Een andere sociaal-theoretische benadering van het anarchisme kan worden bereikt door het te definiëren als een organisatietheorie. De organisatorische principes van vrijwilligheid, functionaliteit, overzienbaarheid en beperktheid worden begrepen als axioma’s van een anarchistische sociale theorie (95). Ook de Duitse anarchist Gustav Landauer (1870-1919) illustreert dit waar hij over een federale en egalitaire sociale structuur schrijft:

‘Er zijn dus twee soorten organisaties.

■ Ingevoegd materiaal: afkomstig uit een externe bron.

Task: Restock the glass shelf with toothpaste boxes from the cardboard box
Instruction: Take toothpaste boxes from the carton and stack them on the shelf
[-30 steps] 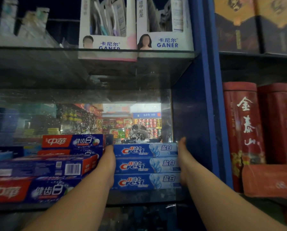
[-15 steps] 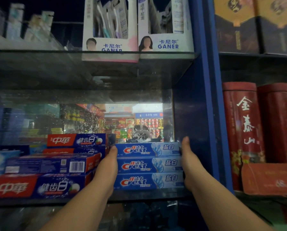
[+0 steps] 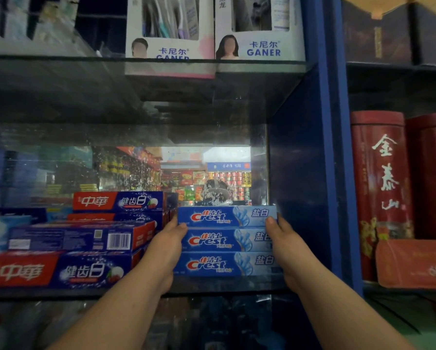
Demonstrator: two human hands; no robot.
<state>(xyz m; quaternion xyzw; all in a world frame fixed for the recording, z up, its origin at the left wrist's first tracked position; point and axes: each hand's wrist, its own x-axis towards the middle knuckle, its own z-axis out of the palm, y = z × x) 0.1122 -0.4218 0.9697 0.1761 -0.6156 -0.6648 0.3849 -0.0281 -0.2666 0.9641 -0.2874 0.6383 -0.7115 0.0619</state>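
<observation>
Three blue Crest toothpaste boxes [image 3: 225, 239] lie stacked on the glass shelf [image 3: 227, 284], at its right end beside the blue upright. My left hand [image 3: 167, 248] clasps the stack's left end and my right hand [image 3: 285, 246] clasps its right end, thumbs across the front near the top box. Left of the stack lie red-and-blue toothpaste boxes [image 3: 57, 270], several deep and piled up. The cardboard box is out of view.
A blue shelf upright [image 3: 330, 173] stands close to my right hand. Above, another glass shelf carries white GANER toothbrush display boxes [image 3: 214, 34]. Red tins [image 3: 381, 188] and a red box [image 3: 414, 263] fill the neighbouring bay at the right. A mirror backs the shelf.
Both hands have slid back toward me along the Crest stack's ends, with thumbs now curled over the front. The stack stays on the shelf.
</observation>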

De eerste is een federatie van verenigingen (een bond van bonden) of groepen waarvan de leden vastbesloten zijn om zelfstandig te handelen, die daarvan nooit afstand doen en slechts voor praktische zaken tijdelijk en onder constante controle bepaalde activiteiten delegeren aan gemandateerden. De tweede soort creëert een permanente bureaucratie en een systeem van autoriteiten; het is gecentraliseerd en de vertegenwoordigers handelen op eigen gezag en beslissen over zaken waarvoor de vertegenwoordigden hen niet hebben gestuurd of gekozen.’ (96)

Als organisatietheorie reageert het anarchisme – in de traditie van het concept van anarchie als een ordeneningsconcept – op een fundamentele tegenstelling van de moderne tijd. Die tegenstelling kan worden gedefinieerd als: de tegenstelling tussen vrijheid en dwang. De vraag is hoe mensen hun creatieve vrijheid kunnen behouden in tijden van hiërarchische systemen van orde en macht. Vanuit een organisatorisch sociologisch perspectief brengt de moderne tijd, in de loop van haar culturele evolutie, steeds grotere, meer oncontroleerbare en ondoorgrondelijke mega-instellingen en organisaties voort (bijvoorbeeld staatssystemen en economische organisaties) en stelt nieuwe grenzen aan de menselijke vrijheden.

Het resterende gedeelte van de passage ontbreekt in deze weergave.